Fue bautizado a los cinco años con el nombre de Pauro (‘Paulo’). Fue educado
por los jesuitas en Azuchi y Takatsuki. Entró en la Compañía de Jesús y predicó
el evangelio entre sus conciudadanos. El poder japonés temió la influencia de
los jesuitas y los persiguió. Paulo Miki fue apresado junto con otros
compañeros cristianos, conocidos como los 26 mártires de Japón; dos de ellos
eran también jesuitas, el erudito Juan de Soan de Gotó y Diego Kisai, y los 23
franciscanos. Para servir de escarmiento a la población, fueron forzados a
caminar casi 1.000 kilómetros, desde Kioto hasta Nagasaki, por ser la ciudad
más evangelizada de Japón, y allí fueron crucificados el 5 de febrero de 1597.

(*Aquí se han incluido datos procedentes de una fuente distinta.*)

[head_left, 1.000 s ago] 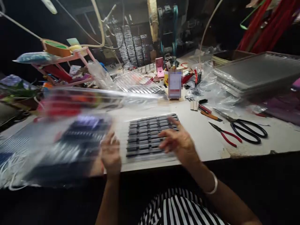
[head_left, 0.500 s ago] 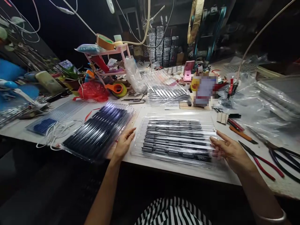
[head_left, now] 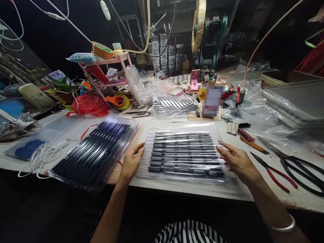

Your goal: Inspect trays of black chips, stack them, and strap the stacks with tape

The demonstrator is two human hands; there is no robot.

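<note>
In front of me lies a clear ribbed plastic tray (head_left: 182, 180) with several rows of black chip-like strips (head_left: 182, 148) under its glossy cover. At the tray's left edge, the fingers and thumb of my left hand (head_left: 131, 163) are closed on the rim. My right hand (head_left: 239, 163) pinches the tray's right edge between thumb and fingers; some of its fingertips are hidden by the glare and the plastic. To the left lies a second clear tray filled with black strips (head_left: 93, 152), tilted across the table edge and touched by neither hand.
White coiled cable (head_left: 42, 157) and a tray with blue pieces (head_left: 30, 148) lie at far left. Right of my hand are red-handled pliers (head_left: 277, 175), large scissors (head_left: 298, 168) and an orange-handled knife (head_left: 253, 144). Empty clear trays (head_left: 172, 96) are stacked behind, beside a pink rack (head_left: 108, 64).
The view has swung slightly right, so things sit further left. Both hands stay at the tray's edges, and the tray's strips show a little more fully through the cover.
</note>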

Paulo predicó desde la cruz su último sermón y se afirma que perdonó a sus
verdugos, diciendo: «Yo declaro que perdono al jefe de la nación que dio la
orden de crucificarnos, y a todos los que han contribuido a nuestro martirio».
Todos los mártires fueron canonizados por el papa Pío IX en 1862 junto con el
religioso trinitario Miguel de los Santos, el santo bajo cuya protección me
puso mi mamá al bautizarme y darme su nombre.